Arac, Komut veya Inceleme Akisi
Araç kullanımı öncesinde kapsam ve telemetri doğrulanır. Örnek güvenli komutlar: Get-FileHash .\template.html Resolve-DnsName training.example.test
Bu bölümün pratik akışı şu sırayla ilerler:
- Komutu İncele
- Hedefi Doğrula
- Telemetriyi Aç
- Komutu Çalıştır
- Çıktıyı Kaydet
Kanit ve Bilesen Iliskileri
Komut ve araç çıktıları, savunma doğrulamasında farklı kanıtlar üretir.
- Get-FileHash .\template.html: Birincil güvenli kontrol veya gözlem komutu
- Resolve-DnsName training.example.test: İkinci doğrulama veya kayıt toplama komutu
- GoPhish: Emülasyon veya analiz sonucunu üretir
- Awareness Metrics: Sonucu bağımsız veri kaynağında doğrular
Ikincil Odak Noktasi
Bu bölümde öne çıkan çekirdek kavram GoPhish olarak verilir. Bu derste kullanılabilecek temel araçlardan biri GoPhish, yardımcı doğrulama aracı ise Awareness Metrics olarak seçilmiştir.

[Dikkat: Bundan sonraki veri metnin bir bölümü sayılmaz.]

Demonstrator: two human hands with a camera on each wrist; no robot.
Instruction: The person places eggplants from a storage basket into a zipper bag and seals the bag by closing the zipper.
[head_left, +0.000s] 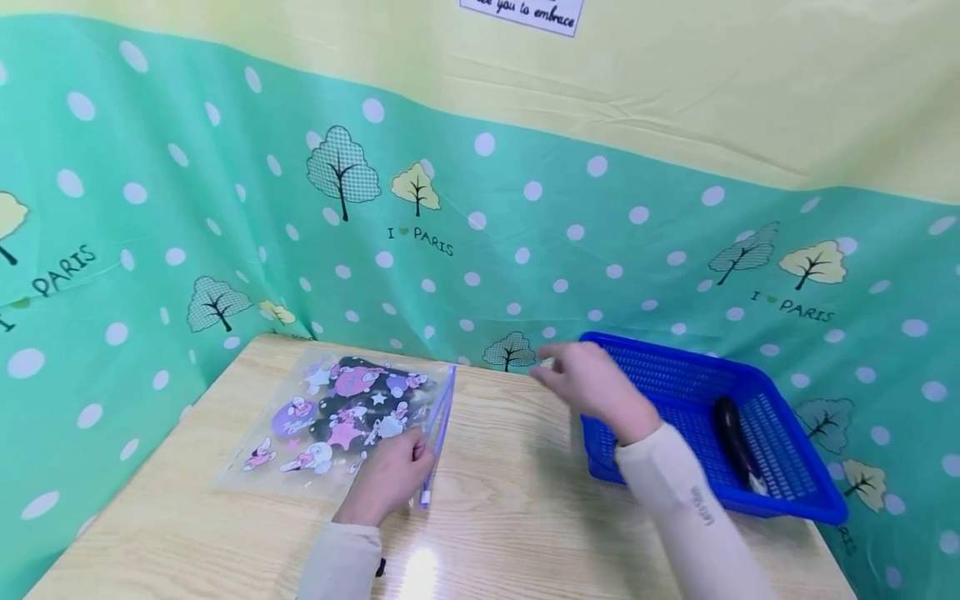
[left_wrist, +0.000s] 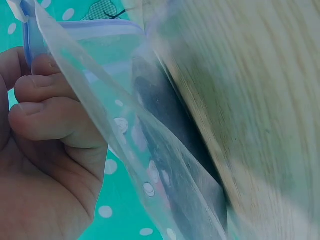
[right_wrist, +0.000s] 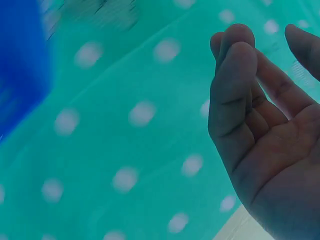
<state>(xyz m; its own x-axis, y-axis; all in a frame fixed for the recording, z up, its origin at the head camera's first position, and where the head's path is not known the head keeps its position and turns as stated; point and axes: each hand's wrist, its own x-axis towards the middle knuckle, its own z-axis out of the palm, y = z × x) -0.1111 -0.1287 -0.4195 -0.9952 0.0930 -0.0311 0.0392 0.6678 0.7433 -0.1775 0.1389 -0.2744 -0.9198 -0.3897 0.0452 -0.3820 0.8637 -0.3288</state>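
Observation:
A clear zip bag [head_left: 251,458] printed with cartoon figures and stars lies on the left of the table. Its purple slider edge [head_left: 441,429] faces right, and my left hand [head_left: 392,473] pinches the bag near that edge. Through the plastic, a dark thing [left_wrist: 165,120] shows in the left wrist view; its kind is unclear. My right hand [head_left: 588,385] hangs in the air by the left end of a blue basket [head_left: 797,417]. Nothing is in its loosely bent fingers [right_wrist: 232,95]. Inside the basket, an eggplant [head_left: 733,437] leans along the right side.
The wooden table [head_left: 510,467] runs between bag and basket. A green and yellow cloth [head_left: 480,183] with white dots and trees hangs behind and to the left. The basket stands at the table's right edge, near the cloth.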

Operasyonel Dogrulama ve Raporlama
Emülasyon sonucunun öğretici olabilmesi için beklenen ve gözlenen telemetri karşılaştırılır.

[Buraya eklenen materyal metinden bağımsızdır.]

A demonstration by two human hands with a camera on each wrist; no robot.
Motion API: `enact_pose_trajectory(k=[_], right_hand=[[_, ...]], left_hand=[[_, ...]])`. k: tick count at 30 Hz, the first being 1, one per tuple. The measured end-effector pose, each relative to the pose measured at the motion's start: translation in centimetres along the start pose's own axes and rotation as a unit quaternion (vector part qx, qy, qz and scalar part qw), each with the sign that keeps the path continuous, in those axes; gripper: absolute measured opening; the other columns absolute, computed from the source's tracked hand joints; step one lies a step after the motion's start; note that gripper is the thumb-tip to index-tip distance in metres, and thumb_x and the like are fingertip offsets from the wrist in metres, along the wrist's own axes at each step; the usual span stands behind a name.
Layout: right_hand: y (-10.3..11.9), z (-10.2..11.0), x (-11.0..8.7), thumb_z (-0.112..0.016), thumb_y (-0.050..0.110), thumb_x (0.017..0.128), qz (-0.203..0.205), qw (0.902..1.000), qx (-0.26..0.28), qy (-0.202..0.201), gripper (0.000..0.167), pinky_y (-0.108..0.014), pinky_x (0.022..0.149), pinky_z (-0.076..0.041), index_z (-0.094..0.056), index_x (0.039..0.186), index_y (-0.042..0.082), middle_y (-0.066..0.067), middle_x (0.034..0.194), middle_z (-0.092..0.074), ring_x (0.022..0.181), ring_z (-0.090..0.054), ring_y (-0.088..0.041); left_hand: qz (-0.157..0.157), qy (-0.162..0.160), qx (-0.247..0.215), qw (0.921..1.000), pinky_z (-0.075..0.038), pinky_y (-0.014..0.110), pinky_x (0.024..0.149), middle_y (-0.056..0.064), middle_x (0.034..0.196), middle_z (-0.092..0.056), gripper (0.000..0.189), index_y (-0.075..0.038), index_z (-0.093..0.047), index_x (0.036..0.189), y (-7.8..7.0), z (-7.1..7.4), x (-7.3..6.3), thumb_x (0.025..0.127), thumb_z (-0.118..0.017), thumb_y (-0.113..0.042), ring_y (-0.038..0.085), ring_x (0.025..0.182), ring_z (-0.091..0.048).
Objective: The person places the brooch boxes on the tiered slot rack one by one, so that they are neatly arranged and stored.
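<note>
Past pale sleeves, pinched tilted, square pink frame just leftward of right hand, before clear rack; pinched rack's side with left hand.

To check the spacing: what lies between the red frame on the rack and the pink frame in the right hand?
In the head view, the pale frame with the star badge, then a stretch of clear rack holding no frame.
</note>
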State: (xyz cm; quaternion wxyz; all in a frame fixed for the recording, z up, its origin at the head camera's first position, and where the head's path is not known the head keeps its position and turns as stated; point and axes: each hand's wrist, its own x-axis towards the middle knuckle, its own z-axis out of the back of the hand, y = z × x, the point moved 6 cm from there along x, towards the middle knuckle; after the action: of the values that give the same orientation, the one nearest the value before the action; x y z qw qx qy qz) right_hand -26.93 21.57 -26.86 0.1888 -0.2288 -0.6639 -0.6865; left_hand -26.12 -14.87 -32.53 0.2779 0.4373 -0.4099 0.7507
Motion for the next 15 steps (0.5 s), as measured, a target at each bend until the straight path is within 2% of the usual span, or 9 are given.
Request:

Bu bölümün pratik akışı şu sırayla ilerler:
- Beklenen Olayı Tanımla
- Test Zamanını Kaydet
- Endpoint Verisini Topla
- Ağ veya Kimlik Verisini Topla
- SIEM Sonucunu Karşılaştır
- Detection Boşluğunu Yaz
Cikti ve Kullanım Amaci
Tatbikat çıktıları farklı ekipler tarafından farklı amaçlarla kullanılır.
- Endpoint Telemetry: Süreç, dosya ve kullanıcı davranışlarını doğrular
- Network Telemetry: Bağlantı ve trafik davranışlarını doğrular
- Detection Result: Kuralın alarm üretip üretmediğini gösterir
- Cleanup Evidence: Test artefactlarının kaldırıldığını kanıtlar
Son Kavram ve Cikis
Bu bölümde öne çıkan çekirdek kavram Cleanup olarak verilir. Yetkili bir emülasyonun tamamlanması için test artefactlarının kaldırılması, geçici erişimlerin kapatılması ve ortamın başlangıç durumunun doğrulanması gerekir.
Bu Egitimden Ne Kazanirsiniz?
Bu icerik, Kullanıcı Farkındalığı ve Sosyal Mühendislik Tatbikatları konusunu SOC L3 - Adversary Emulation - Red Teaming Simülasyonları baglaminda parcali degil, butunlu bir ogrenme akisina donusturur. Yalnizca kavramlari ezberlemek yerine surec sirasini, bilesenler arasi iliskiyi ve hangi kanitin neden onemli oldugunu kavramayi hedefler.
Ozet
Bu ders kapsaminda one cikan basliklar: GoPhish, Awareness Metrics, Rules of Engagement, Evidence Log, Get-FileHash .\template.html, Resolve-DnsName training.example.test, Endpoint Telemetry, Network Telemetry, Detection Result, Cleanup Evidence. Egitimin mantigi; once temel akis kurmak, sonra eslestirme ve kavram netlestirme yapmak, en sonda ise bulguyu operasyonel bir sonuca baglamaktir.